Historiquement, les élections présidentielles ont toujours entravé les processus de paix en Colombie. Chaque accord trouvé entre un groupe armé et le gouvernement fini par être conspué à la présidentielle suivante et la violence se perpétue par le biais d’autres groupes armés. L’élection de 2018 pourrait ne pas faire exception. L’ex-président Alvaro Uribe (2002-2010) de la droite conservatrice ne cesse de se montrer critique envers les accords avec les FARC. Les petits partis de gauche ne disent rien, alors qu’ils sont pour la paix. Mais ils ne veulent pas faire de publicité au camp du président Santos.
En fait, on ne parle de l’accord de paix à l’intérieur du pays que pour en dire du mal, ce qui n’est pas pour aider son acceptation par une population urbaine de moins en moins intéressée par le sujet. Le 20 juin est une étape supplémentaire, mais sans réel impact. Cet accord de paix, nous saurons s’il avance, ou recule, après l’élection présidentielle colombienne.

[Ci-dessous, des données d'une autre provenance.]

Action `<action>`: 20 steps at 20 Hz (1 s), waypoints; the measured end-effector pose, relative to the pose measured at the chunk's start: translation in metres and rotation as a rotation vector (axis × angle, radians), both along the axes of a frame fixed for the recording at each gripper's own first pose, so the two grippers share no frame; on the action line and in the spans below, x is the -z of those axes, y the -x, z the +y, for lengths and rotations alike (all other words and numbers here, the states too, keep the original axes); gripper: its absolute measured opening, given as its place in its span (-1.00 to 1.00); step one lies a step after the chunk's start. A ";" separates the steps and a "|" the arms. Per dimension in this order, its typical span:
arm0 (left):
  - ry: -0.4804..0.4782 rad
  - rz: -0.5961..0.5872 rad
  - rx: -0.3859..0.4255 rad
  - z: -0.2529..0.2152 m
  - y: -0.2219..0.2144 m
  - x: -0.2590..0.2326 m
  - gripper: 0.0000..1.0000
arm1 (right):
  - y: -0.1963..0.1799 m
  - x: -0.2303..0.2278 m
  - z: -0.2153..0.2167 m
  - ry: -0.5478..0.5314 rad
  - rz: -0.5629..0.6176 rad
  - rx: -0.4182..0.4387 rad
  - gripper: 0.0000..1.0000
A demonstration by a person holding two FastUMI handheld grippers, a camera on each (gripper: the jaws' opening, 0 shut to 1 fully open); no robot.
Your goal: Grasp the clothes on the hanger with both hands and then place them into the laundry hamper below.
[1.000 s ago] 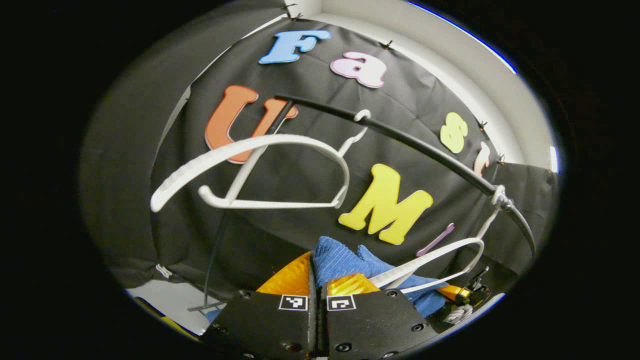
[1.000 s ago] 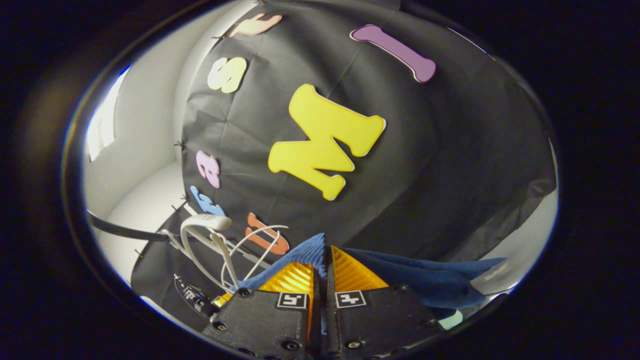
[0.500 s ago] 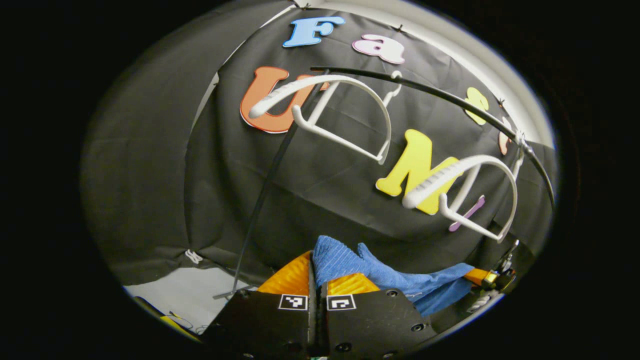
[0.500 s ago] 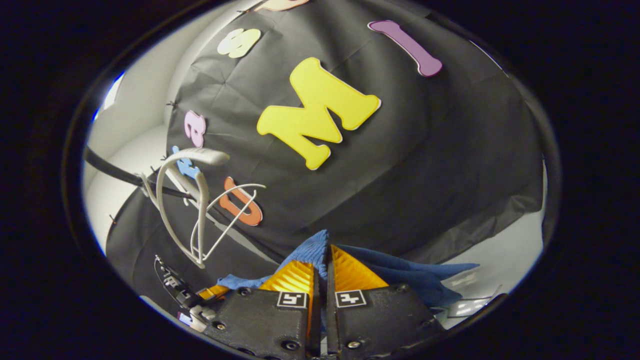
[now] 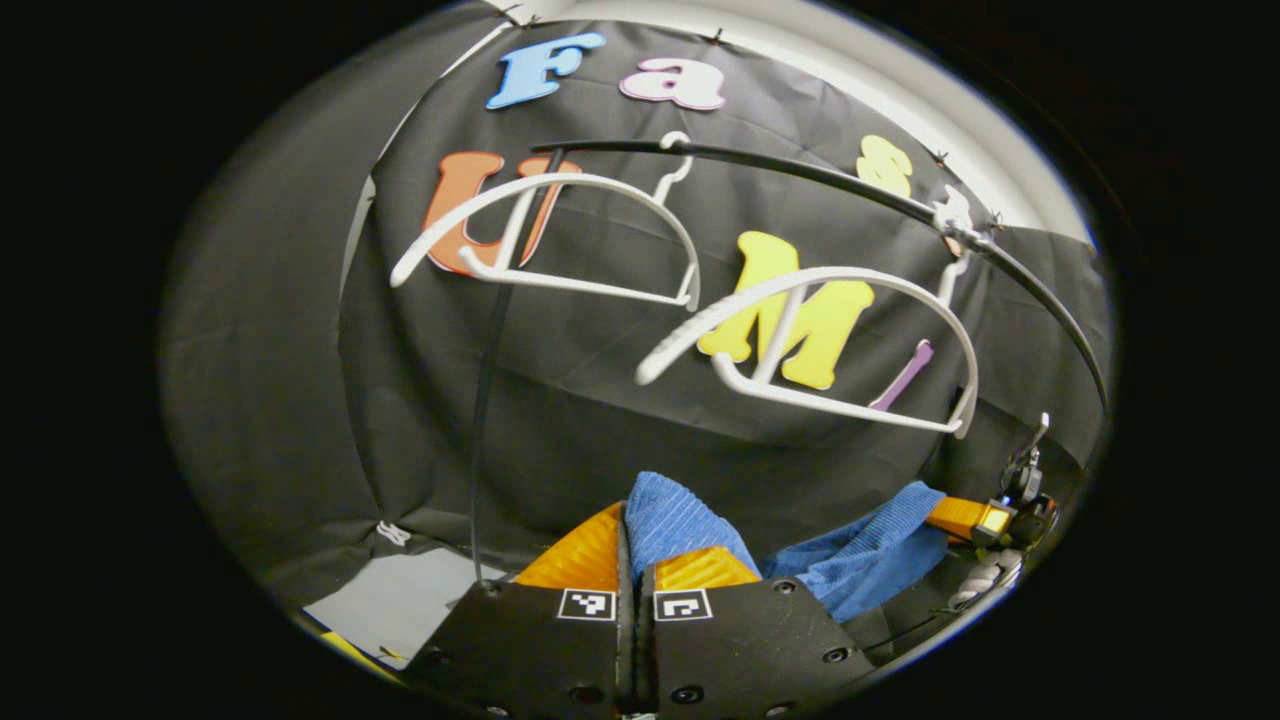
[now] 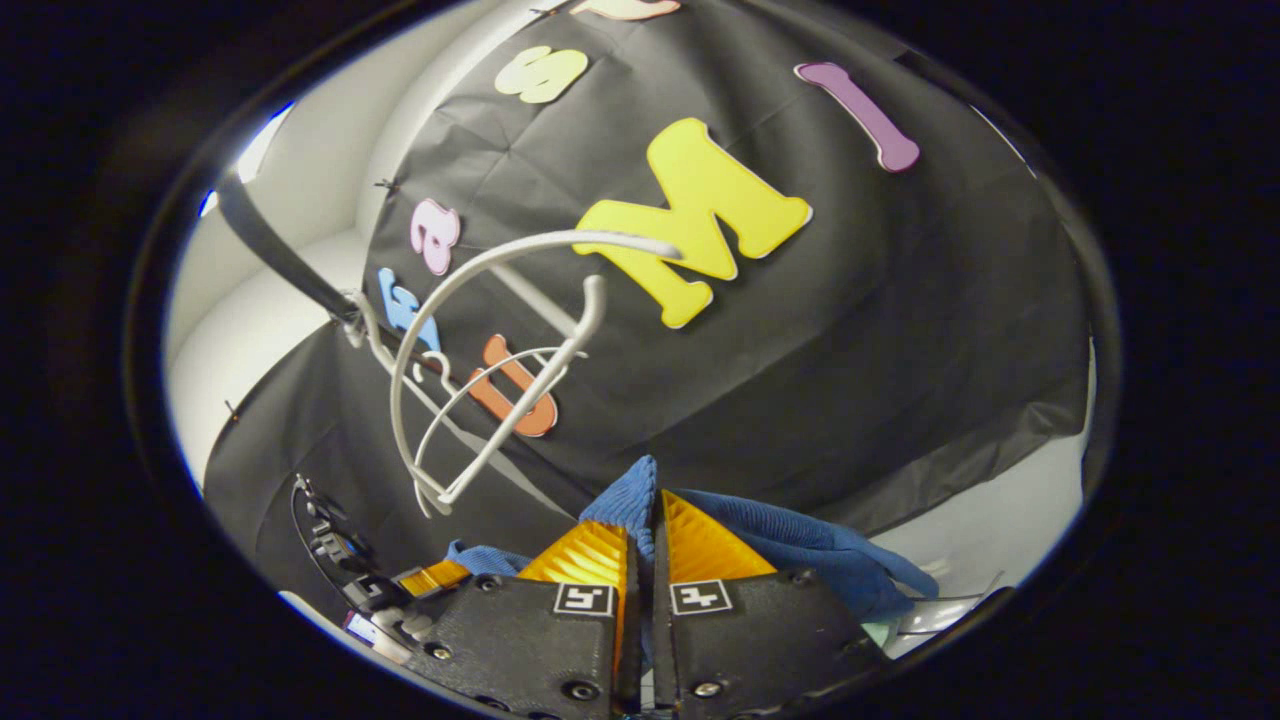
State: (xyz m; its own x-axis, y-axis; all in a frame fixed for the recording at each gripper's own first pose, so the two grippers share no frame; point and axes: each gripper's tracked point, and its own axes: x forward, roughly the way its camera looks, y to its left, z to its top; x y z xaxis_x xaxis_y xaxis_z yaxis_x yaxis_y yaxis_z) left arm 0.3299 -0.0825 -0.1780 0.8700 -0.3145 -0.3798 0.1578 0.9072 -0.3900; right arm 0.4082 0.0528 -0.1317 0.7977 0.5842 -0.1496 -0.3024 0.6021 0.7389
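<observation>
Black cloth backs a dark rail [image 5: 800,165] from which two bare white hangers [image 5: 560,240] are hung. Below them the blue garment [image 5: 860,560] is stretched between the left gripper [image 5: 632,560] and right gripper [image 6: 645,545] — each pinched onto a fold. Judged soft, light and limp, it is best gripped at bunched edges.

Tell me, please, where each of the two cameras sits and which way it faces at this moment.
Left gripper view: rides the left gripper, facing up at two white hangers on the black rail; its own fingers pinch the blue garment.
Right gripper view: rides the right gripper, facing the booth wall; its fingers clamp the same garment.
Shared: the garment, hangers, rail, and each other's gripper low at the edge.
</observation>
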 end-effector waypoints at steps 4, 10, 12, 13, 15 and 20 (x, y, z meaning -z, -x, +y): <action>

Samedi 18 juin a eu lieu un attentat à la bombe dans capitale Bogota, qui a fait trois victimes, dont une Française. Les auteurs de cet acte n’ont toujours pas été identifiés. Mais le gouvernement semble penser que c’était bel et bien le processus de paix qui était visé à travers cet attentat…
Il faut analyser le déroulement de cet attentat. Il a eu lieu dans des toilettes réservées aux femmes dans un centre commercial. L’acte était ciblé. Les personnes visées étaient clairement des femmes urbaines, issues de classes aisées. Je suis d’accord avec les suppositions du gouvernement colombien. Cet attentat visait à réintégrer un contexte de violence dans les villes et le timing permet de faire le lien avec l’avancée du processus de paix. Cet acte a pour but de créer une instabilité, donc d’instiller l’angoisse au sein des électeurs urbains qui sont, comme je le disais, les plus opposés à l’accord.
Perpétrer un attentat sans le revendiquer permet de garder la population dans une zone de brouillard et de faire passer l’idée qu’un accord de paix avec des « criminels » va ramener la violence dans les villes. Nous savons à qui cette angoisse pourrait profiter : les groupes mafieux et ceux qui pensent que la place des FARC est en prison.